He thought of his uncle. His father’s brother. Who had done so well. Of his ant-heap
balding patch descending the stairs. Who was older. A lot older than she. Whose first
wife had nailed him to a cross, when she found out. Although he’d seen his hands.

His uncle—who never spoke to him.

Do you think I should? He loved her voice, when she talked to him. When she was this
close.

Marry him, she meant.

Not everybody was happy. About the wedding. His grandmother: She’s not even French.
She’s from Madrid! Her grandmother was a seamstress! Thank God she’s not here. At
least
she
did the right thing. Last year.

He so, so liked her. And her name. Lina. Carolina—semiquavered, like her laughter.
He lay on his back on the outside bench. Ca-ro-li-na. Carolina. The faster he said
it, the faster it slipped off his pebbled tongue.

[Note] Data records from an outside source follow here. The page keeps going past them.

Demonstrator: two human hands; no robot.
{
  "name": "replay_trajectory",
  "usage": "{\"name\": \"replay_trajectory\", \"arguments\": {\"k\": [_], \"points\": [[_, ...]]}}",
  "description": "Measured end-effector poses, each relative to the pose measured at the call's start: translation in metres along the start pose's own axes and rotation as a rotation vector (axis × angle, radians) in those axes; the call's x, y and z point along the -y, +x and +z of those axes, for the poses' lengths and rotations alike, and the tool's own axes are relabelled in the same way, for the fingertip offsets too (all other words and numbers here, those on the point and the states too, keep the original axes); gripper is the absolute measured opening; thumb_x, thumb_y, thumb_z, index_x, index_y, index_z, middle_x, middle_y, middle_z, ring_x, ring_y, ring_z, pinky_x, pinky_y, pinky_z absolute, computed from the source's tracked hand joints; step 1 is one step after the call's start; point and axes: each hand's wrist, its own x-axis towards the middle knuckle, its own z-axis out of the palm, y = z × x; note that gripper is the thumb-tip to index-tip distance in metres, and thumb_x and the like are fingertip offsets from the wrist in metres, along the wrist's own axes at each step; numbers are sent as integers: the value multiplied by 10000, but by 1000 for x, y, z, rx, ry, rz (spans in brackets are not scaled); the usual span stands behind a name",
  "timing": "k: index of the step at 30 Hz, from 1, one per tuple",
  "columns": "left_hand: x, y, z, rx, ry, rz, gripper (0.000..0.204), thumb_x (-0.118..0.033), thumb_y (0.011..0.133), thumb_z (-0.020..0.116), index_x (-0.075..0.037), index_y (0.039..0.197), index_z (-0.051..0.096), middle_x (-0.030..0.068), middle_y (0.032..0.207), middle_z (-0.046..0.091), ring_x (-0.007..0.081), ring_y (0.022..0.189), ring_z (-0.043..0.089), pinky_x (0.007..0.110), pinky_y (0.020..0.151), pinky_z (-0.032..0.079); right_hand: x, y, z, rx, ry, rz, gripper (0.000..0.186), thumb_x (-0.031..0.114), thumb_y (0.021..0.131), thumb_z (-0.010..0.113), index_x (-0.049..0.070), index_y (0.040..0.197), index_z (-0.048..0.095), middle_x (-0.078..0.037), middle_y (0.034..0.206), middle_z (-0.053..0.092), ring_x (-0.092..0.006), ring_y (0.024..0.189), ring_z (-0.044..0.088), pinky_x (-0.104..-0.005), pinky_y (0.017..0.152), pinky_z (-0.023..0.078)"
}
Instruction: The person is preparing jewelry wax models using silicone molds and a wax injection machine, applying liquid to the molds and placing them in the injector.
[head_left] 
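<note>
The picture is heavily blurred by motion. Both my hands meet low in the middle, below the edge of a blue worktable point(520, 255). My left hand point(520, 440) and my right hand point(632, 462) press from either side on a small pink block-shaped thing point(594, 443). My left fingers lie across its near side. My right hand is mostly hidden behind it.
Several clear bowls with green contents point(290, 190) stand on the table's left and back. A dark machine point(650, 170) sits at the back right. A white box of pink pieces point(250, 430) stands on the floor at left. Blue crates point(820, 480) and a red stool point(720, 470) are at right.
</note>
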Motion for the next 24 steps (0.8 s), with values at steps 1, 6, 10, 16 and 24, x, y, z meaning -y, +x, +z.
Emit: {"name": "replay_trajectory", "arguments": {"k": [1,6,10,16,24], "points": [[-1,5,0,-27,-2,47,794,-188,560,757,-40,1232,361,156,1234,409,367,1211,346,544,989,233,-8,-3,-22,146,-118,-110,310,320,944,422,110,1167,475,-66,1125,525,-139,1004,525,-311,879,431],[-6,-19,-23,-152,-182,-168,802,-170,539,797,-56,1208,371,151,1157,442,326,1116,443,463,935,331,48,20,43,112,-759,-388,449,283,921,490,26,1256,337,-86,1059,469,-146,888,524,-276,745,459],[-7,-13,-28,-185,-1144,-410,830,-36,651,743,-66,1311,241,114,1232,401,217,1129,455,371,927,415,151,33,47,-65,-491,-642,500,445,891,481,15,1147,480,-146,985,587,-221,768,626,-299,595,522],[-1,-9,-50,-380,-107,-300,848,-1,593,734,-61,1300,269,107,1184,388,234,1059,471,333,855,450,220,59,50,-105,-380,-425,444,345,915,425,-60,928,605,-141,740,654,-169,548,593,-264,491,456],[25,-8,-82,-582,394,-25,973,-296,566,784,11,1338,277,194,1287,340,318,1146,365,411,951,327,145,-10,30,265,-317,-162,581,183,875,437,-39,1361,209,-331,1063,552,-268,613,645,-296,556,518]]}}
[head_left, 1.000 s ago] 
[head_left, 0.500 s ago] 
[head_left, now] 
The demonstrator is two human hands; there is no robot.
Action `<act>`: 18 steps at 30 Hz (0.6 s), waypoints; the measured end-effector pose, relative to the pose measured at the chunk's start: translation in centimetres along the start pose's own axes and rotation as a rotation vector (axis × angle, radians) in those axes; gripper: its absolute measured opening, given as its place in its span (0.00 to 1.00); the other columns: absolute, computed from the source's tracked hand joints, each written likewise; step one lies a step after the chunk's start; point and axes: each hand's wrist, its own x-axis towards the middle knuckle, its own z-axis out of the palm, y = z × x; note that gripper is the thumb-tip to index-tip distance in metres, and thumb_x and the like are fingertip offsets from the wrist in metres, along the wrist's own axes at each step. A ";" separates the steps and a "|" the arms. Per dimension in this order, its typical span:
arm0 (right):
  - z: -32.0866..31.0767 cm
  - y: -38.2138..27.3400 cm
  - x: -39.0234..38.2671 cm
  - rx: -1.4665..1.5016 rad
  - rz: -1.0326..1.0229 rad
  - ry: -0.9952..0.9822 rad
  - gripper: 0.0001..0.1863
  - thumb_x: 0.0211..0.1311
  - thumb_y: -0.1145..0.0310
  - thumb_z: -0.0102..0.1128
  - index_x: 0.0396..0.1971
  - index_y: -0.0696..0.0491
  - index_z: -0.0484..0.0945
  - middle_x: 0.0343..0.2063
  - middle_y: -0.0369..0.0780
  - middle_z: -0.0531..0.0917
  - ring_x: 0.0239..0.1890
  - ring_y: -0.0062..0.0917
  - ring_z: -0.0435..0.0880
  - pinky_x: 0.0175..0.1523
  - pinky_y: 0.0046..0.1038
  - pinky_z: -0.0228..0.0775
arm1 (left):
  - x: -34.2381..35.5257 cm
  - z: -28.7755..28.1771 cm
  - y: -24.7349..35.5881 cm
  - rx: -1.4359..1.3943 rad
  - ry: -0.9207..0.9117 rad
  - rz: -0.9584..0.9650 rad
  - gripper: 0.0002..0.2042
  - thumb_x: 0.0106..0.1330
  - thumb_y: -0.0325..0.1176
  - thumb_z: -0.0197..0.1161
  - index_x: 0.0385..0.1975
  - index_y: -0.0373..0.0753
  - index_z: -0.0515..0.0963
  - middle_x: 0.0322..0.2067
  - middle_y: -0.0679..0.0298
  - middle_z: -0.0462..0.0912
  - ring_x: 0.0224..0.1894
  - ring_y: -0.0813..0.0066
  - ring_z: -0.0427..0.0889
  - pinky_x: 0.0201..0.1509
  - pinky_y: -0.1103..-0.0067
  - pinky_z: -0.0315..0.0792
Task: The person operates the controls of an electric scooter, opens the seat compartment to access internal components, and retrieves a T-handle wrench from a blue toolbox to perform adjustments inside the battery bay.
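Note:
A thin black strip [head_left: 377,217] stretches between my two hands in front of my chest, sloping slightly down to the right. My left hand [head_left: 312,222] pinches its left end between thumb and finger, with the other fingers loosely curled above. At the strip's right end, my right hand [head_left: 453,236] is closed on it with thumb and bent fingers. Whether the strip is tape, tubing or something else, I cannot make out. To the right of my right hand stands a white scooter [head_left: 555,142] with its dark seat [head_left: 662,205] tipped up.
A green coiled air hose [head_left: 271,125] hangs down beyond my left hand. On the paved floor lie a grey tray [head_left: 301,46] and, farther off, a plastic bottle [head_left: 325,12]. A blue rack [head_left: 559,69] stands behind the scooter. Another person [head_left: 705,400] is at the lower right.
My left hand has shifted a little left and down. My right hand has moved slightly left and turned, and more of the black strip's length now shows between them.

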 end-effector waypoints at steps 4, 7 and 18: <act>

He fought them off. In her absence. Standing at the top of the table. When she wasn’t
there to defend herself. When cruel things crawled out of his grandmother’s mouth.
Slid down her chin.

No, don’t say that! That’s not true! Why are you so mean? She’s
nice
. She’s beautiful.
She talks to me. She sees me. I love her.

He went out to see the tables in the sun. Thirteen of them. Under the olive trees.
The cicadas already thrumming. Thick white linen tablecloths hanging to the ground.
The complex coded silverware all laid out. Face all the little tadpole spoons towards
the edge. There, that’s better. Flowers on the biggest table. The magic space underneath
a long-tunnelled tent. He lay on the ground in his new white world. The white cloth
sides undulating like gills. Like sails. They could be moving. A little kick or two
just to keep up.

In the corner of his newfound ceiling, a blue-pen love heart, an arrow:
Céline loves
Jules
. Up on his elbows. A closer look. No, not Jules. Julie.
Céline loves Julie.
He wondered what it meant. Now voices from the house. Coming. What’s happened here?
These
spoons. Two polished black-leather shoes under each white hem. Moving in step.
The glasses clinking. This one’s chipped. Here, let me see. The flat black cockroaches
stopping. Then on their sideways march again. Towards him. Lie quickly on his side.
Here they come. Here-they-come! Their beetle-belly laces done up tight. A sprinkle
of grass on each black toe. Past him now.

Okay, that’s it. One to go.

The screen door slams.

Jo-Jo. Jo—Jo? Have either of you seen Jo-Jo?

Who’s that?

The boy, my fiancé’s nephew.

No.

Did she look around, did she look his way?

Jo-Jo. Jo—Jo.

Through the creviced flap. Carolina. In her white, held-up wedding dress. Her feet
bare. Returning to the house. The wooden steps.

He sees the screen door close, and close, and close.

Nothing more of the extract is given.